Amazon has been stepping up its investments in India since the start of 2015, and has picked up momentum in the last two quarters, as ET reported earlier this month.

The main India unit, Amazon Seller Services, has received Rs 8,618 crore since beginning of 2015 and over Rs 9,600 crore since it was set up. In March Amazon also made its intention clear to keep pumping in more capital, as it filed to increase its authorised capital from Rs 8,500 crore to Rs 16,000 crore.

Since Jeff Bezos made the announcement of investing $2 billion in India in 2014, Amazon Seller Services has received Rs 9,029 crore. Till the time of announcement in July 2014 the unit had received Rs 600 crore.

The infusion underlines how Amazon India is ramping up its cash burn rate at a time when local rivals like market leader Flipkart, and Snapdeal are conserving capital and focus more on unit economics.
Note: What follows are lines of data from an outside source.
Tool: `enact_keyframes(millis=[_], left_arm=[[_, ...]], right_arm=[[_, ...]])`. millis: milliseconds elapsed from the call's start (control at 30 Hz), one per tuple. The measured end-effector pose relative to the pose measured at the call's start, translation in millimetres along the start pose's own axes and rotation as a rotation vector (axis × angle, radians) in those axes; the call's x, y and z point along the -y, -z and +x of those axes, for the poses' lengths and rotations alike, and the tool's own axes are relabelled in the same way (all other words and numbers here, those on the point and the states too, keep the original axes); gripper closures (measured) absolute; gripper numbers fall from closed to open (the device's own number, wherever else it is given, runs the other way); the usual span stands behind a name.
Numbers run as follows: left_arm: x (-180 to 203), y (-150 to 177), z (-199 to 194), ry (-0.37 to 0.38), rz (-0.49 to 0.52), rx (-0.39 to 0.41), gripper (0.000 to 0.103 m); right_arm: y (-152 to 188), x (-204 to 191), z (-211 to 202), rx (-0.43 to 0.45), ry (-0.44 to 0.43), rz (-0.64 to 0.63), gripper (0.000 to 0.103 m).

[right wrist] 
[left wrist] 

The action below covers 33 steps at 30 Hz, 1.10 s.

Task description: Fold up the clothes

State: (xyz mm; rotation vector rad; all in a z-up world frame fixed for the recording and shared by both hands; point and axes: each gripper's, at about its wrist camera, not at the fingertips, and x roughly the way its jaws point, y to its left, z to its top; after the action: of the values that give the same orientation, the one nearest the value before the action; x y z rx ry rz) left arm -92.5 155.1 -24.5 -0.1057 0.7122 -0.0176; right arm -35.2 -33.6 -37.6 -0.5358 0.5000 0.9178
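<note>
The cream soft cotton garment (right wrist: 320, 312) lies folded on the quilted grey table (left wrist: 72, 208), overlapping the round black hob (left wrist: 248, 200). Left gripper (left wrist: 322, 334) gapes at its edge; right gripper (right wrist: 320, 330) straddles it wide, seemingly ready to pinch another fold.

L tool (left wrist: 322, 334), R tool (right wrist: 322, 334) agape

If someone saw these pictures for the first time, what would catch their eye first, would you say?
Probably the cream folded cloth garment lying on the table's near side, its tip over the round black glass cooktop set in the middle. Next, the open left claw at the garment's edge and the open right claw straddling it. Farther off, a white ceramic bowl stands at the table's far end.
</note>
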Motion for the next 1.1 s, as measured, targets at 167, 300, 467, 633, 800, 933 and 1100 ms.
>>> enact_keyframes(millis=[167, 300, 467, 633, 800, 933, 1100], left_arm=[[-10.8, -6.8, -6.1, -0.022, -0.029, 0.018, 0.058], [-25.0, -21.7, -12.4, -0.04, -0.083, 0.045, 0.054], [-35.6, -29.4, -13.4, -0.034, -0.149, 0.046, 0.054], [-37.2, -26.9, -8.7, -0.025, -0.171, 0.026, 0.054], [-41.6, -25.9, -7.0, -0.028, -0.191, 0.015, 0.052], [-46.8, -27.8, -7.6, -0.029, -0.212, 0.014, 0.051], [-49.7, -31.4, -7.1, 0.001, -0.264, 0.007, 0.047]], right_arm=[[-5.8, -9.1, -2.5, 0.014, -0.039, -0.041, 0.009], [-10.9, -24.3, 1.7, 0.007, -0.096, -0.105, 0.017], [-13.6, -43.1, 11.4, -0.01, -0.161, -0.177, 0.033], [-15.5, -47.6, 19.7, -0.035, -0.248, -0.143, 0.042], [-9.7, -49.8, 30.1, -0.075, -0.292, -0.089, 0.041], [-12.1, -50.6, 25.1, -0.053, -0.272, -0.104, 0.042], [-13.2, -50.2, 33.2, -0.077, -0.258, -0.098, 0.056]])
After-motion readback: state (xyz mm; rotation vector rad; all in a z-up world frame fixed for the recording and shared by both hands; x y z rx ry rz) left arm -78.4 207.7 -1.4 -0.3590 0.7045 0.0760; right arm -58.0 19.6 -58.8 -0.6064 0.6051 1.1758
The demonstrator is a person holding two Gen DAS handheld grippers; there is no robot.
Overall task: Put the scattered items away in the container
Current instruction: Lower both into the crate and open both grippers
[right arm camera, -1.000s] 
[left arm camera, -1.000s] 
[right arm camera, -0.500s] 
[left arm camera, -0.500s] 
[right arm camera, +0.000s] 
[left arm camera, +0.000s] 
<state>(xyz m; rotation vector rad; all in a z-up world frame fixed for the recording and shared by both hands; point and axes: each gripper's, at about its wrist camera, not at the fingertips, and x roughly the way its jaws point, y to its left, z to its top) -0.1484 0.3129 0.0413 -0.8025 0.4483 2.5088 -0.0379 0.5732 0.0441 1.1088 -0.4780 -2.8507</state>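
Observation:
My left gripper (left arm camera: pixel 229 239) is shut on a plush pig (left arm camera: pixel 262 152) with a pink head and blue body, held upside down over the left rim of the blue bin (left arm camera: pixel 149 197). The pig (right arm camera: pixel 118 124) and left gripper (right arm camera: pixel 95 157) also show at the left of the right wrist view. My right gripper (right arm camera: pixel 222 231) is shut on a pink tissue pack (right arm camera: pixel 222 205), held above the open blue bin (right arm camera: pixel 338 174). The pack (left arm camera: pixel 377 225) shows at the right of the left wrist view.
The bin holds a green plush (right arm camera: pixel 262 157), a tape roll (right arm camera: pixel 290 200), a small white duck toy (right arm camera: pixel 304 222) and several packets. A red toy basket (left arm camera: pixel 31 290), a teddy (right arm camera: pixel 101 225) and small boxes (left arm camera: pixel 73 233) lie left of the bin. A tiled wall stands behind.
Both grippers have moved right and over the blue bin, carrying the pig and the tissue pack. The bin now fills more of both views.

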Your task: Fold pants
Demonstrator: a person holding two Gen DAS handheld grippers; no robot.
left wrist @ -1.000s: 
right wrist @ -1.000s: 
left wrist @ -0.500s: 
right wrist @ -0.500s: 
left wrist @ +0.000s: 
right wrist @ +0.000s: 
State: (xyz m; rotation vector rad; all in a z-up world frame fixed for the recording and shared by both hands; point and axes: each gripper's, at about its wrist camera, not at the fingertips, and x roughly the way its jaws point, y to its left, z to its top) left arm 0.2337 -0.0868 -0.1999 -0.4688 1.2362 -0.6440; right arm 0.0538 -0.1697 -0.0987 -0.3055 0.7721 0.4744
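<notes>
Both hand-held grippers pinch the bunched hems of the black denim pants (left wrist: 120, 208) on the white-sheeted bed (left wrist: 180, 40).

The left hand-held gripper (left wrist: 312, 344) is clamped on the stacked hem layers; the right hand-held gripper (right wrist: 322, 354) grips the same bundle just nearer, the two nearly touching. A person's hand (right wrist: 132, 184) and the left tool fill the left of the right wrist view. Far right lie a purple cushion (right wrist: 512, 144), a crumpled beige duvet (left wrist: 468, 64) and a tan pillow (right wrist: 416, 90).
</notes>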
Last week, Amazon also completed its three year anniversary in India, gaining market share from rivals who have been in business much longer than it has. Flipkart which began by selling books as an online retailer in 2007 and counts Tiger Global as its largest investor, is the market leader in India’s online retail industry.

ET reported in April that Amazon India has already overtaken Snapdeal in terms of number of shipments, and is moving close to leader Flipkart’s market share.

The firm has implemented learning from the China market in India, Bezos said at the Code conference last week.

Amazon started India operations in June 2013 with cash on delivery, the preferred mode of payment, and also leveraged local Kirana stores for delivery of goods. It has also introduced a slew of initiatives for merchants like AmazonTatkal, which enables small businesses to get online in less than 60 minutes.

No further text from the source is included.